Often times we see people ranking the success of their blog post off of the number of views it got or its social traction. Don't get me wrong, we look at those metrics too. They can give you great insight into what types of content your consumers are interested in. However, there are additional metrics that you can and should be looking at.
Other Metrics to Look At
When I'm evaluating blog posts, there are a couple key metrics that I look at in HubSpot (our marketing tool of choice) find to be paticularily helpful in determining that specific posts performance:
CTA Click Through Rate
Inbound marketing best practices calls for including a CTA for an offer at the bottom of every blog posts so that your site visitors have a quick an easy way to get to a conversion point. Looking at the percentage of traffic that went on to click a CTA can be a great way to tell at a high level if your blog posts are helping getting visitors moved into your online sales funnel.
In HubSpot there's a nifty little tool in the reports section that allows you to see which of your website pages and blogs have actually been viewed by visitors that eventually turned into leads.
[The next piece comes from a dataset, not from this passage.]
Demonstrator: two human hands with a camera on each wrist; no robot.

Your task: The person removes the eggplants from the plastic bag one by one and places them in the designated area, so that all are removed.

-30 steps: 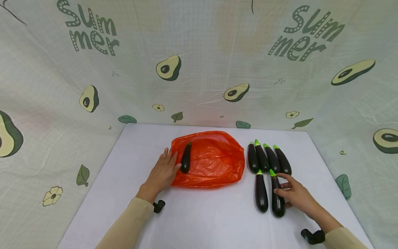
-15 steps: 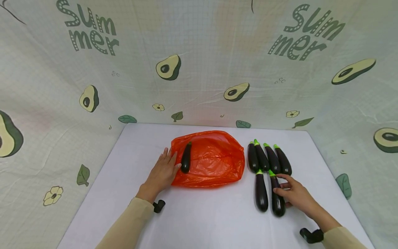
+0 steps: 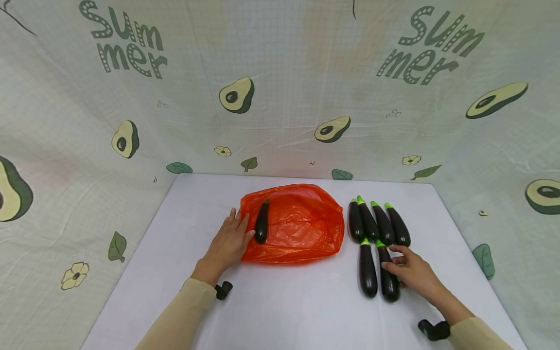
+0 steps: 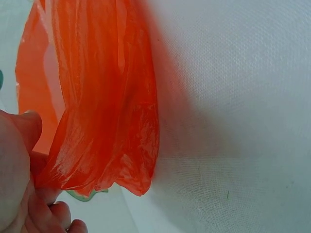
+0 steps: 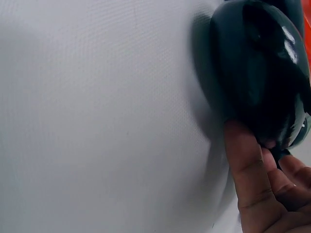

For example, you might be able to see that a certain blog post was the last page that 20 of your leads visited before converting. Metrics like this are very powerful. A piece of content that has directly contributed to 20 conversions has much more siginicance than a post that has lead to 0 conversions but has 1000 views.
When it's all said and done, we really do love views, likes, shares and tweets as much as the next person. We just love seeing that conversion rate going up even more.